A new law has been proposed to legalise assisted dying in England and Wales.
The Bill calls for terminally ill people in England and Wales, who are expected to die within six months, to be given the right to choose to end their life.
It is a Private Member’s Bill, which means it has been proposed by backbench MPs instead of the government. While Private Member’s Bills rarely become law, the idea that terminally ill people should be allowed to end their own lives has gained momentum in the UK in recent years.
If the Bill is passed, the UK would join the likes of Switzerland, Canada, Australia, New Zealand and the US state of Oregon in enabling people with terminal illnesses to end their own lives if they wish.
Here’s everything you need to know about the Assisted Dying Bill.
What’s the difference between euthanasia and assisted suicide – and what are the current laws?
Under the Suicide Act 1961, in England and Wales it is an offence to act on encouraging or assisting the suicide or attempted suicide of another person. Those found guilty of assisting a suicide could face up to 14 years’ imprisonment.
Euthanasia is also illegal (it is considered manslaughter), with a maximum penalty of life imprisonment.
According to the NHS, euthanasia refers to the act of deliberately ending someone’s life to relieve their suffering (for example, if a doctor gives a terminally ill patient a drug he or she doesn’t need with the aim of ending life).
Assisted suicide, on the other hand, refers to the act of deliberately assisting another person to take their own lives.
What could change if the Assisted Dying Bill is passed?
There are several requirements for someone to be eligible under the proposed law.
The person must be an adult – aged 18 or older – and be resident in England and Wales and registered with a GP for at least 12 months.
They must have the mental capacity to make a choice about the end of their life and be deemed to have expressed a clear, settled and informed wish – free from coercion or pressure – to end their life.
They must be terminally ill and be expected to die within six months.
They must make two separate declarations, witnessed and signed, about their wish to die.
The process must involve two independent doctors being satisfied the person is eligible and the medics can consult a specialist in the person’s condition and get an assessment from an expert in mental capacity if deemed necessary.
A High Court judge must hear from at least one of the doctors regarding the application and can also question the dying person as well as anyone else they consider appropriate.
There must be at least seven days between the two doctors making their assessments and a further 14 days after the judge has made a ruling, for the person to have a period of reflection on their decision.
For someone whose death is expected imminently, the 14-day period could be reduced to 48 hours.
Who is campaigning for a change in the law?
Labour backbench MP Kim Leadbeater has been a longtime backer of changes to assisted dying.
She told Times Radio last month: “Lots of people got in touch with me about this issue, about the fact that, at the moment, if you are terminally ill you do not have the choice to end your life to go in a way that you would like.
“We’ve got a system at the moment that is just not fit for purpose.
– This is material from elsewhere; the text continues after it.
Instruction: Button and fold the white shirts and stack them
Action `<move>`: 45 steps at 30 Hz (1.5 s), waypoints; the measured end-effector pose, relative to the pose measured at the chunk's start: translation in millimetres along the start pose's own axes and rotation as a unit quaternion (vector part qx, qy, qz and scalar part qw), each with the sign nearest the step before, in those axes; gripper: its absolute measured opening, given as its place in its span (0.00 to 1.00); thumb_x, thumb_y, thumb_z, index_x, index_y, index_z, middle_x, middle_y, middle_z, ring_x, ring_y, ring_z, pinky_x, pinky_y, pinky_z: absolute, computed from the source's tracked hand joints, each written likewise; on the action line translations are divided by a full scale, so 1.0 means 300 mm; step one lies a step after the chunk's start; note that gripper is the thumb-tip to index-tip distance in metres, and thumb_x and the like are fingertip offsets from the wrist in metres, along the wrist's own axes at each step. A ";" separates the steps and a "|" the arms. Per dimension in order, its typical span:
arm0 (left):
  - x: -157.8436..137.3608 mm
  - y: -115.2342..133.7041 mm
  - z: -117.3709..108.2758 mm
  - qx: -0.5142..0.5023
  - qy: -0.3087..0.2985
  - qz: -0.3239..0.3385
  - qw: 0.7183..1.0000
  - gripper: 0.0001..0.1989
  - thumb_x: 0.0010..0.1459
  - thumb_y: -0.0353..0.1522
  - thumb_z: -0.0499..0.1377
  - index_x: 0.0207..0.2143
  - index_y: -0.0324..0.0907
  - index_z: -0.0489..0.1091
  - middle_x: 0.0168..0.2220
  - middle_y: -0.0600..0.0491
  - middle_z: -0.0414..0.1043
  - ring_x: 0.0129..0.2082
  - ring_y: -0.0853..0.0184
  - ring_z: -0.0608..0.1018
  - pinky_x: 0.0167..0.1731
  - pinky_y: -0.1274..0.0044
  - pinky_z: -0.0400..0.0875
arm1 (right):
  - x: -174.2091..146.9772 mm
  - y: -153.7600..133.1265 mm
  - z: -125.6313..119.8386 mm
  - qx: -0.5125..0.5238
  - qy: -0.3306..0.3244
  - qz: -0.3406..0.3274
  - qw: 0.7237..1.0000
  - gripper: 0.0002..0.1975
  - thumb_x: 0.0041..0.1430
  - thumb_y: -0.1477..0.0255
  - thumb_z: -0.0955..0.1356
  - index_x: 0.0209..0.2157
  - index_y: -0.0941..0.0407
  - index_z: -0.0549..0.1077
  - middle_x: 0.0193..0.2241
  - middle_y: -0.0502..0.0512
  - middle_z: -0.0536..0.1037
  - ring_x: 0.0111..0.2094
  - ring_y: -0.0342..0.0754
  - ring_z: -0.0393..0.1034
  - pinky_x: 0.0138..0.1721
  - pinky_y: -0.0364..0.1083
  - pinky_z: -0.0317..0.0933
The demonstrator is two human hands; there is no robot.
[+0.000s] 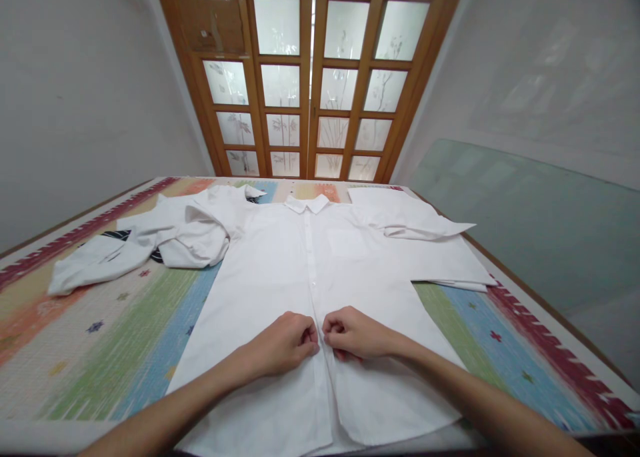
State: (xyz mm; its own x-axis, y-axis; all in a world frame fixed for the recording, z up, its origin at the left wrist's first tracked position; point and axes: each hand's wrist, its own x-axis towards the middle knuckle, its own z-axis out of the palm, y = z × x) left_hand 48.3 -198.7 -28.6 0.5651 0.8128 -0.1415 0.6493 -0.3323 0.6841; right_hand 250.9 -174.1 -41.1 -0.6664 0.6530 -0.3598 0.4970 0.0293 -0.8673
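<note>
A white collared shirt (270,263) lies spread out face up, its collar (306,204) at the far end and its hem towards me. Buttons run down the front placket (309,243), which is fastened above my hands and parts below them. My left hand (294,340) is closed in a pinch on the left edge of the front opening. Facing it, my right hand (353,333) is closed on the right edge. The fingers of both hands curl inward, so a button or buttonhole between them cannot be made out.
A crumpled white garment (185,233) with dark striped fabric lies on the left. Folded white cloth (400,210) sits by the shirt's right sleeve. Beneath is a striped, star-patterned cloth (165,323). A glass panel (530,223) leans at the right wall; wooden doors (310,110) stand behind.
</note>
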 end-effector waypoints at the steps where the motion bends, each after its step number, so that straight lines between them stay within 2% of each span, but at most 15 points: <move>1: 0.000 0.007 -0.004 0.000 -0.007 -0.014 1.000 0.07 0.54 0.32 0.55 0.29 0.41 0.72 0.24 0.55 0.71 0.23 0.70 0.72 0.26 0.79 0.61 | 0.000 -0.001 -0.001 0.000 0.000 -0.002 1.000 0.06 0.49 0.78 0.62 0.29 0.58 0.69 0.17 0.44 0.70 0.13 0.37 0.59 0.14 0.36 0.51; 6: 0.008 0.018 -0.022 -0.044 -0.085 -0.102 0.990 0.09 0.53 0.34 0.51 0.27 0.40 0.69 0.15 0.57 0.65 0.13 0.70 0.68 0.17 0.79 0.60 | 0.001 -0.001 -0.001 0.002 0.000 -0.003 1.000 0.06 0.50 0.78 0.62 0.29 0.58 0.69 0.17 0.44 0.71 0.13 0.36 0.59 0.14 0.35 0.51; 10: 0.023 0.006 -0.028 -0.143 -0.134 -0.138 0.971 0.07 0.48 0.32 0.52 0.27 0.39 0.68 0.19 0.56 0.69 0.12 0.71 0.69 0.14 0.80 0.61 | 0.001 0.000 0.000 0.003 0.002 -0.003 1.000 0.05 0.51 0.78 0.62 0.29 0.59 0.70 0.17 0.44 0.71 0.14 0.36 0.59 0.15 0.35 0.51; 14: 0.033 -0.012 -0.018 -0.215 -0.152 -0.150 0.953 0.07 0.48 0.33 0.52 0.27 0.39 0.67 0.19 0.56 0.70 0.12 0.70 0.69 0.14 0.78 0.63 | -0.002 0.001 0.000 0.010 -0.001 -0.007 1.000 0.06 0.52 0.77 0.62 0.30 0.59 0.70 0.18 0.44 0.71 0.13 0.36 0.59 0.15 0.35 0.51; 27: 0.036 -0.035 0.017 -0.301 -0.146 -0.173 0.927 0.12 0.49 0.39 0.53 0.21 0.40 0.64 0.15 0.55 0.67 0.12 0.71 0.69 0.13 0.80 0.61 | -0.001 0.002 0.011 0.009 0.003 -0.003 1.000 0.05 0.55 0.75 0.63 0.31 0.59 0.71 0.18 0.45 0.73 0.13 0.37 0.58 0.14 0.37 0.50; 35: 0.036 -0.056 0.039 -0.352 -0.122 -0.185 0.910 0.11 0.46 0.39 0.55 0.23 0.40 0.65 0.14 0.57 0.67 0.10 0.72 0.67 0.10 0.81 0.60 | -0.020 -0.028 0.035 -0.018 0.036 -0.008 0.999 0.07 0.58 0.74 0.62 0.29 0.58 0.70 0.18 0.45 0.74 0.13 0.36 0.58 0.15 0.37 0.51; 38: 0.034 -0.059 0.043 -0.369 -0.118 -0.180 0.904 0.11 0.45 0.39 0.56 0.23 0.40 0.66 0.14 0.57 0.67 0.10 0.72 0.67 0.10 0.81 0.61 | -0.016 -0.022 0.042 0.000 0.044 -0.014 0.999 0.09 0.57 0.75 0.60 0.27 0.58 0.69 0.19 0.46 0.74 0.13 0.37 0.59 0.15 0.37 0.52; 45: 0.025 -0.059 0.047 -0.391 -0.109 -0.174 0.897 0.10 0.46 0.38 0.56 0.24 0.39 0.67 0.15 0.57 0.68 0.11 0.72 0.67 0.10 0.80 0.63 | -0.011 -0.006 0.050 0.065 0.045 0.003 0.997 0.02 0.53 0.75 0.64 0.31 0.57 0.69 0.18 0.44 0.73 0.13 0.37 0.58 0.13 0.36 0.50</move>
State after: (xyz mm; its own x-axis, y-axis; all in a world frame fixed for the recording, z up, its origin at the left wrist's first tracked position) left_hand 48.3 -193.3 -52.0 0.5390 0.6617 -0.5213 0.2979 0.4291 0.8527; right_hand 243.9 -187.7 -43.4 -0.6083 0.7187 -0.3369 0.4196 -0.0692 -0.9051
We’ve got people who are taking their own lives out of desperation because they’re suffering so much.”
Ms Leadbeater has also told LBC that “we’ve got a duty and a moral obligation to change the law for these people”.
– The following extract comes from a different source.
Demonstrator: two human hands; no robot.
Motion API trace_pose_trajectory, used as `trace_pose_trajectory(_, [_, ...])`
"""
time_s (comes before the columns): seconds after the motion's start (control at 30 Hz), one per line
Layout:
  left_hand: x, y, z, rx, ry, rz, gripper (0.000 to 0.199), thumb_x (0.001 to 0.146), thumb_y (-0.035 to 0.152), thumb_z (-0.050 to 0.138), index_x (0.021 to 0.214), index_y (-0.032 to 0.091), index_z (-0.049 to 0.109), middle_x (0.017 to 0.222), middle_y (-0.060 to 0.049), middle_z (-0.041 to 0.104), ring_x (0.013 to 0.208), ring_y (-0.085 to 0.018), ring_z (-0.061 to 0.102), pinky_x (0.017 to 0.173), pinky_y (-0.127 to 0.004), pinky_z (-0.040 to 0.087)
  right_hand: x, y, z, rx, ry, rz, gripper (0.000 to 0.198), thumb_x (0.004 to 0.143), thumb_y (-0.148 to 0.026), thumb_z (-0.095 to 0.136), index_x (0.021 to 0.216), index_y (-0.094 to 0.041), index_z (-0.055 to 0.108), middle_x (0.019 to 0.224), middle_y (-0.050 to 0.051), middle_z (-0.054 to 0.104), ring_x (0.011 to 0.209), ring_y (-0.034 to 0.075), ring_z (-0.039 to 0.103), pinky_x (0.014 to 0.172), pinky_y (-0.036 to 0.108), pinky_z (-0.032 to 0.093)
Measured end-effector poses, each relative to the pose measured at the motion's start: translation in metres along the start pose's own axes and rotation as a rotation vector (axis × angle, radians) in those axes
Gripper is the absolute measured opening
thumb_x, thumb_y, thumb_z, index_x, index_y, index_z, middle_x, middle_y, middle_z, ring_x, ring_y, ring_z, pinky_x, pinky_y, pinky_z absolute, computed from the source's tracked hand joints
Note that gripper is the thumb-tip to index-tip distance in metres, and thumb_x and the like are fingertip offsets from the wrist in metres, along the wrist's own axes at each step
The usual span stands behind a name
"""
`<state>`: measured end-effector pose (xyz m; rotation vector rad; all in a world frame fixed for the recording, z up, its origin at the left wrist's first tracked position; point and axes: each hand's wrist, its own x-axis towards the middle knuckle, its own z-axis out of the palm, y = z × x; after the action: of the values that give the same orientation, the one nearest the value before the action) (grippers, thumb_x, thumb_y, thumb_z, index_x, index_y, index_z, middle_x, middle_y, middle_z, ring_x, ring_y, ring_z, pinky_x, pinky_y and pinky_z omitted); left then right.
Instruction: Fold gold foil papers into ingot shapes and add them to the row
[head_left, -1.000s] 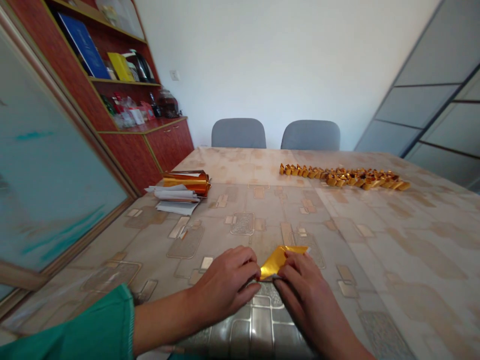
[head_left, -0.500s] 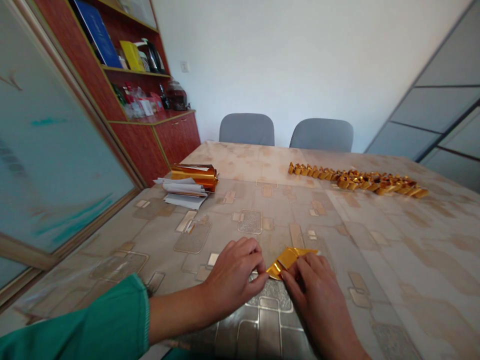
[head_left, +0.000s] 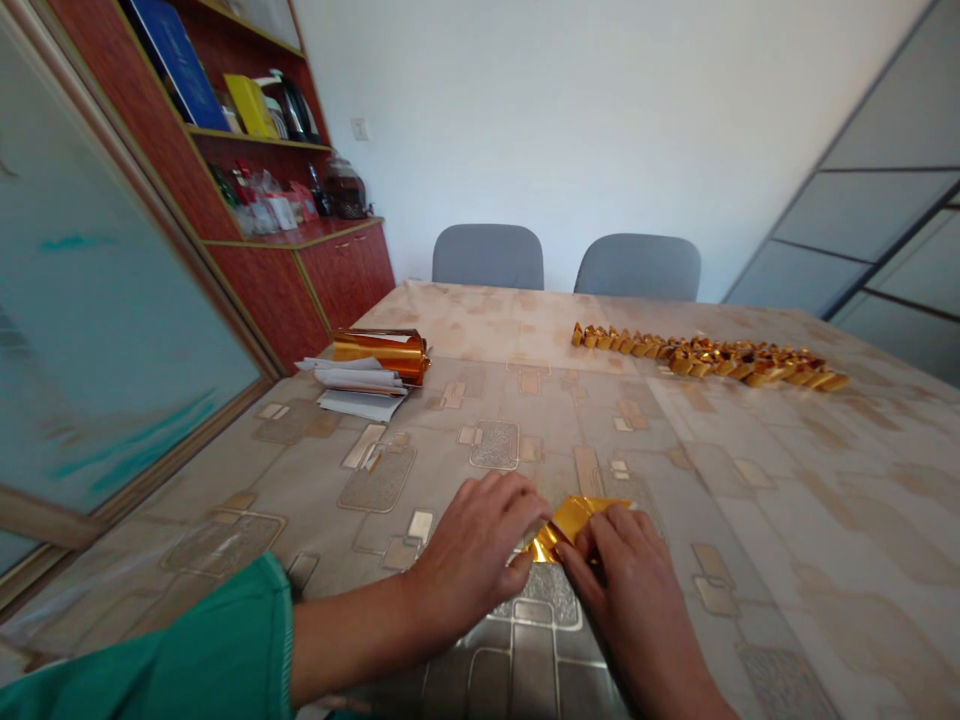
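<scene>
A partly folded sheet of shiny gold foil paper [head_left: 576, 514] lies on the patterned tablecloth, between my two hands. My right hand [head_left: 626, 575] pinches its near right side, thumb toward me and fingers curled over the top. At the left end, my left hand [head_left: 484, 545] has its thumb and forefinger closed around the foil's corner, with the fingers bent over it. Part of the foil is hidden beneath the fingers of both hands.
A roll of gold foil sheets [head_left: 382, 352] lies at the left back of the table, beside a stack of grey-white papers [head_left: 360, 385]. Rows of folded gold foil pieces [head_left: 720, 358] stand at the back right. Two grey chairs [head_left: 487, 255] are beyond the far edge.
My left fingers have moved up and right over the foil's left corner, which now bends between thumb and forefinger. My right hand has kept its hold. The view has shifted slightly.
</scene>
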<state>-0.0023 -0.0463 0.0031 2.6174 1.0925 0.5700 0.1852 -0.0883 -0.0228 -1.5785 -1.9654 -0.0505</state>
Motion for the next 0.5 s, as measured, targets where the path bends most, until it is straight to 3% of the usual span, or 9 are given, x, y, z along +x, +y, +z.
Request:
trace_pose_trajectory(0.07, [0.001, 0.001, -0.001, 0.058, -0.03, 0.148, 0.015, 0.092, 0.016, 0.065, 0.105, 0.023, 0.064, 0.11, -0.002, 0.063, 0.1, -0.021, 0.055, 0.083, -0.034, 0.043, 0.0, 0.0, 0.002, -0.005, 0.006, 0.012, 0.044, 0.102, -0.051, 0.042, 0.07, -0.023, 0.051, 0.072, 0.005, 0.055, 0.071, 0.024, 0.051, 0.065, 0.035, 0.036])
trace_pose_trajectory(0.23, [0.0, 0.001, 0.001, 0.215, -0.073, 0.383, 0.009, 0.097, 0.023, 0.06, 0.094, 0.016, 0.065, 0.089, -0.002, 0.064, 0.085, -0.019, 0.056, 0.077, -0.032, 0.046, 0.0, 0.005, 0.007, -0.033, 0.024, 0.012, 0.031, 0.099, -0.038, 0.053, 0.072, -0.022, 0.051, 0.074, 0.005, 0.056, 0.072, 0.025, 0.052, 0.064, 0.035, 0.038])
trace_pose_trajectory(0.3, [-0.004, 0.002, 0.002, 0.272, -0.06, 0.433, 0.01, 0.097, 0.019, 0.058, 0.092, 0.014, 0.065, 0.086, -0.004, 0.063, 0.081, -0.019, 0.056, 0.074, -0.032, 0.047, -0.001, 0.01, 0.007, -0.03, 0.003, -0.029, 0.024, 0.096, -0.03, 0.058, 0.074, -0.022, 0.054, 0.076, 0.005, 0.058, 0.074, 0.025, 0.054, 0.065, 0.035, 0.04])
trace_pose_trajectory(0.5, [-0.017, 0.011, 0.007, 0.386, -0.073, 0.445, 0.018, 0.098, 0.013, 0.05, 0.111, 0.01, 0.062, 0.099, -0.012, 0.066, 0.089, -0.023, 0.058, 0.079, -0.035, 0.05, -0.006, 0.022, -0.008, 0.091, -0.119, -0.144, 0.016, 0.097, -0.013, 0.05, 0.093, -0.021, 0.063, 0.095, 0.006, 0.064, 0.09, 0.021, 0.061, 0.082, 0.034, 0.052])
Dame Esther, 84, has stage four lung cancer and has said in the past that she has planned to travel to Switzerland to end her life. She has called Ms Leadbeater an “extraordinary person” for introducing the Bill to Parliament.
Who has spoken out against it?
Speaking to BBC Breakfast, former Paralympian and vocal disability rights campaigner Tanni Grey-Thompson, who is a crossbench peer, believes there’s “a lot of worry out there about how this law can expand if it comes in” and expressed her concerns regarding how the decision to end lives will be made, especially if the terminally ill person is vulnerably or a victim of coercive control.
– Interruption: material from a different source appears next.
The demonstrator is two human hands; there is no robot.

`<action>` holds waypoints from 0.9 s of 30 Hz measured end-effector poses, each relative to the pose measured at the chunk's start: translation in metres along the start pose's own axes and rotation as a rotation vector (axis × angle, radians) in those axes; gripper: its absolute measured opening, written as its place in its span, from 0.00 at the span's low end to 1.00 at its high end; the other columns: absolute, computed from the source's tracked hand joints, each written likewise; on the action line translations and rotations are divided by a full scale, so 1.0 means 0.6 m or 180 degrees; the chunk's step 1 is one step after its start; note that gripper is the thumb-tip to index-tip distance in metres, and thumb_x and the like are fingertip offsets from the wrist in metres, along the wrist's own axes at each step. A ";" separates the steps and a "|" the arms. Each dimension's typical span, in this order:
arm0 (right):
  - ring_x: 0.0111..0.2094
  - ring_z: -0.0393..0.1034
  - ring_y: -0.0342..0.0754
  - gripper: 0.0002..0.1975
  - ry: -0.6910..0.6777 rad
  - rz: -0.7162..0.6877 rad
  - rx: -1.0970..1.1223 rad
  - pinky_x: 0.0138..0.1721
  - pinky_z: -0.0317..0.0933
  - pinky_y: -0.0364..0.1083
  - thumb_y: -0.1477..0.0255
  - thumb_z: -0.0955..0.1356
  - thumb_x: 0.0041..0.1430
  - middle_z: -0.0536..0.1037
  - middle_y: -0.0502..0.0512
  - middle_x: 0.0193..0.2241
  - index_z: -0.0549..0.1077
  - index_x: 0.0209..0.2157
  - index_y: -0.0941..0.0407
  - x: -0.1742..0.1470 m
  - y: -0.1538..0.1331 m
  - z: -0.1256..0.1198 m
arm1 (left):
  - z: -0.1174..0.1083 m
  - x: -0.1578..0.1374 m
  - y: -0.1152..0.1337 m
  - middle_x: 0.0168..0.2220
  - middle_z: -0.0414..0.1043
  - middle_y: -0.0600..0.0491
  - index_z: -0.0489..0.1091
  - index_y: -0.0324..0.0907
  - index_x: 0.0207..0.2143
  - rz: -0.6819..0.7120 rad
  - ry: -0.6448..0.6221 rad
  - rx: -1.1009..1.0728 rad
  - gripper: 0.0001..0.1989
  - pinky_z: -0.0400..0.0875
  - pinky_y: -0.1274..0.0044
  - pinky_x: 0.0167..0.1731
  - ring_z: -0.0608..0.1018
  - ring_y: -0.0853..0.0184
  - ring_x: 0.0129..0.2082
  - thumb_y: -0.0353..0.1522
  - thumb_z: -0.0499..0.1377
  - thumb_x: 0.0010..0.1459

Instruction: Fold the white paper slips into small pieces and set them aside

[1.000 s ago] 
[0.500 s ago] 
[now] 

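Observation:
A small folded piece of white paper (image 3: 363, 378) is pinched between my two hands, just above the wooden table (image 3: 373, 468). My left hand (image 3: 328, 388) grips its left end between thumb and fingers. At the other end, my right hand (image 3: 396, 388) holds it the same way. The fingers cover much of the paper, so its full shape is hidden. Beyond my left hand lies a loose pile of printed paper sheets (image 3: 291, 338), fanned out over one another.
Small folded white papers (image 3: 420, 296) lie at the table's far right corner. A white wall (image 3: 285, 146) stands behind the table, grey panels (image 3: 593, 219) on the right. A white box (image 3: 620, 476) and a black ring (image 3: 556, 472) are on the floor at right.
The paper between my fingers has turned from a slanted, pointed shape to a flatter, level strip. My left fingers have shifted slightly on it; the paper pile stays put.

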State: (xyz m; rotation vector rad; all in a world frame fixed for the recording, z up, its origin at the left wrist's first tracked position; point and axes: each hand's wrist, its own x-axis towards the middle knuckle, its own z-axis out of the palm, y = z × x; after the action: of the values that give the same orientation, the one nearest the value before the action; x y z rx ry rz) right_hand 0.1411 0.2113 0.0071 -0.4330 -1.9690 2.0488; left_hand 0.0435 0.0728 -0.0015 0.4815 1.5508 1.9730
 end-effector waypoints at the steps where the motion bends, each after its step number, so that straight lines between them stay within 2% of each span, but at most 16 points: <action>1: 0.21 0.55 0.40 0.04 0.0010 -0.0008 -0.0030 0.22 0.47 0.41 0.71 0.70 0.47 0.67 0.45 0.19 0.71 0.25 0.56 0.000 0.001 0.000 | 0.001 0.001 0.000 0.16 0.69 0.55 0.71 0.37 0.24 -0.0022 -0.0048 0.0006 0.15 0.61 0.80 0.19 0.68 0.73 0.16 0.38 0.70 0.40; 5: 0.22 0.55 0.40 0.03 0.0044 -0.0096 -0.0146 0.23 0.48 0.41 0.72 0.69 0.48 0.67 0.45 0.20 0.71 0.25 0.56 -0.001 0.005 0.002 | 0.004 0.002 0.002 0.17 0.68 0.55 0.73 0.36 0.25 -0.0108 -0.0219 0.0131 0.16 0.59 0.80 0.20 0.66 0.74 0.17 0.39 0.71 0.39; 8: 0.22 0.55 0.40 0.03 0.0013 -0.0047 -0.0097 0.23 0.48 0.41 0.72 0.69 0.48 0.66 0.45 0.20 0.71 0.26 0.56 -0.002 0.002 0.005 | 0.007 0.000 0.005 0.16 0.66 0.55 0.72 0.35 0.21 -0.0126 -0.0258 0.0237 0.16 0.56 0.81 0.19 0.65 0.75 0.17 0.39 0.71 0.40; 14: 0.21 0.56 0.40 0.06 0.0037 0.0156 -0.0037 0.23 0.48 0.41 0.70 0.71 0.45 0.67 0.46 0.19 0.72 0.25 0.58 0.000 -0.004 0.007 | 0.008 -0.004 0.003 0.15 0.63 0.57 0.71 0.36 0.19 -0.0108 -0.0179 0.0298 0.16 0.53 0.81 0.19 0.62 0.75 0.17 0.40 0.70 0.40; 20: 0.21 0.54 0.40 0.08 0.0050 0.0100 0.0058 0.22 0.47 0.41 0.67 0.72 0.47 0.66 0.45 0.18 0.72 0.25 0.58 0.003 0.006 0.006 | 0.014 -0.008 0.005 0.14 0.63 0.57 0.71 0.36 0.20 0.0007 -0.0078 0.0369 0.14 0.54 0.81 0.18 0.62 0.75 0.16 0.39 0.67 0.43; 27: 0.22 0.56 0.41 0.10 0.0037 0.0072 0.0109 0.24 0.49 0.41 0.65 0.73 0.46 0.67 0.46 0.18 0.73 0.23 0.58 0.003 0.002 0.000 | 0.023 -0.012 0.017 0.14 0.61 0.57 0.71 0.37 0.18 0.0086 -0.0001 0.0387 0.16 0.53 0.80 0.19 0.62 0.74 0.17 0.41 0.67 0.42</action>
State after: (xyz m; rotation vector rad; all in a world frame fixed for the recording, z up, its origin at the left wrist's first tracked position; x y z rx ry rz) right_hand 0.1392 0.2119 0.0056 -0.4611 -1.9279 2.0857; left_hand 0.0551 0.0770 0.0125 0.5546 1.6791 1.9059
The Archbishop of Canterbury has expressed his disapproval of the Bill, calling it “dangerous” and “a slippery slope” in an interview with BBC Newsnight. “I worry that even the best intentions can lead to unintended consequences, and that the desire to help our neighbour could, unintentionally, open the door to yet more pain and suffering for those we are trying to help,” he wrote for MailOnline.
What does the public think?
In a poll from last year, 65 per cent of British adults aged 16-75 said that it should be legal for a doctor to assist a terminally ill patient in ending their life. Similar research by Kings College London this year found that 63 per cent of people in England and Wales said they wanted the current Parliament to make assisted dying legal for terminally ill adults in the next five years.
However, the research found that 20 per cent of people said they did not want this to happen – and that 61 per cent said they would be concerned about some terminally ill people being pressured to have an assisted death if the law were to change.